§ **Task directions**: Copy out each line of the data holding "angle".
++++++++++
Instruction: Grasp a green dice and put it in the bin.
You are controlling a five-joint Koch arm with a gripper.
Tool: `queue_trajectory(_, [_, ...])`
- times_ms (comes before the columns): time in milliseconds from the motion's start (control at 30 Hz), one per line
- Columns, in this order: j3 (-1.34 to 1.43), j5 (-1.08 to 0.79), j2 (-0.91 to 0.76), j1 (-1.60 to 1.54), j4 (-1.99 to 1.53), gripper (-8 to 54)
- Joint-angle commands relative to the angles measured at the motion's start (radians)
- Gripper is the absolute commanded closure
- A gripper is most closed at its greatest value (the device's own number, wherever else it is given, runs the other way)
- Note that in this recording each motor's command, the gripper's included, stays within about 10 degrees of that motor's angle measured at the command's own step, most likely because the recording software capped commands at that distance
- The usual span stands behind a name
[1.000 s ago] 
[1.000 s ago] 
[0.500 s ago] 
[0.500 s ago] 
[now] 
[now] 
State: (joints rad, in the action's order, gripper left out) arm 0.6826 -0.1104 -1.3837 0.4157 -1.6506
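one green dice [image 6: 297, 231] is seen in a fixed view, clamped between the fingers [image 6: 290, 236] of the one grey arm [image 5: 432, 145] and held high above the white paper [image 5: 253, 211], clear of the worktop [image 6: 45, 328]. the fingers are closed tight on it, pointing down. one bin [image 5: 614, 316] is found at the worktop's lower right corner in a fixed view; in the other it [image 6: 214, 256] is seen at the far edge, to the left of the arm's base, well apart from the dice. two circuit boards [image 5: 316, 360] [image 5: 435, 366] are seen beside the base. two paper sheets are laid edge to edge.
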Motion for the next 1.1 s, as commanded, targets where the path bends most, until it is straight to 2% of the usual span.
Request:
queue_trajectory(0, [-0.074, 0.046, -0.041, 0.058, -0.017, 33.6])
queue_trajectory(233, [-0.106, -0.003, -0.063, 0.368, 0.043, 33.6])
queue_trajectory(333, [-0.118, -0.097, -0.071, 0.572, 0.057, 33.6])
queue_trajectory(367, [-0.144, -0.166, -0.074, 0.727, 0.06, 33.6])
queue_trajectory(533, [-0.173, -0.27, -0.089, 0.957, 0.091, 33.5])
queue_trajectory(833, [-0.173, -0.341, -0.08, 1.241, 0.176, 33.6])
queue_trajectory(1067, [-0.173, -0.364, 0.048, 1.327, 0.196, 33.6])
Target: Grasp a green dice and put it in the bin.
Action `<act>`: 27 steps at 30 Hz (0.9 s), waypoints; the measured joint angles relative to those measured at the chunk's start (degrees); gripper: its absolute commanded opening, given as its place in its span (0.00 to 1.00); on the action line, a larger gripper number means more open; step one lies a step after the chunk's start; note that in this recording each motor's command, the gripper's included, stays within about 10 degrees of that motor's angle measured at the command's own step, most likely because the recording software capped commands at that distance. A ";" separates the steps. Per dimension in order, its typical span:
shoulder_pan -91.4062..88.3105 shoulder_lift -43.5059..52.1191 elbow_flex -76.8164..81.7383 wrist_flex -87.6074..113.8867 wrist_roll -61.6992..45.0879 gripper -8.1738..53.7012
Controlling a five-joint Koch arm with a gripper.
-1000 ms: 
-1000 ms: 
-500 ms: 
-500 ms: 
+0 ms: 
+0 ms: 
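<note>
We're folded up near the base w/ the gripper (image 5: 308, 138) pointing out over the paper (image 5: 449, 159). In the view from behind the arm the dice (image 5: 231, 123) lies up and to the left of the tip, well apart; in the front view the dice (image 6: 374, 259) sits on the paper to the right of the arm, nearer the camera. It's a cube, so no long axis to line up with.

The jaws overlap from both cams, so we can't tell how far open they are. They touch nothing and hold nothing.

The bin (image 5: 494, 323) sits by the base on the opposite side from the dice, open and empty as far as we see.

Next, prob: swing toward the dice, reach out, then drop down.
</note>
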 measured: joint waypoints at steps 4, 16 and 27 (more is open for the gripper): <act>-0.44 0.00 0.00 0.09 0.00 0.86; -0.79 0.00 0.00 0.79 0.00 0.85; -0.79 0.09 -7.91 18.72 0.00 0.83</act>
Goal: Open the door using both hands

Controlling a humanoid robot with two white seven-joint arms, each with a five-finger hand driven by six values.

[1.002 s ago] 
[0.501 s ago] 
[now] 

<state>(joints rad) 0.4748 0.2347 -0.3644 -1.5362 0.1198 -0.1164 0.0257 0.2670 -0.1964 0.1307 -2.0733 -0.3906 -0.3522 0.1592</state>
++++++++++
§ **Result**:
- Joint-angle commands relative to the angles measured at the motion's start (radians)
- Note that in this recording each motor's command, the gripper's included, stays within about 10 degrees of that motor's angle measured at the command's own step, most likely because the recording software capped commands at that distance
Action `<act>`: 27 steps at 30 Hz (0.9 s), waypoints; the measured joint angles relative to those measured at the chunk's start (degrees); gripper: its absolute commanded opening, given as its place in its span (0.00 to 1.00); on the action line, a larger gripper number means more open; step one lies a step after the chunk's start; note that in this recording each motor's command, the gripper's included, stays within about 10 degrees of that motor's angle measured at the command's own step, most likely because the recording software capped commands at that distance. A ";" separates the steps. Per dimension in order, its typical span:

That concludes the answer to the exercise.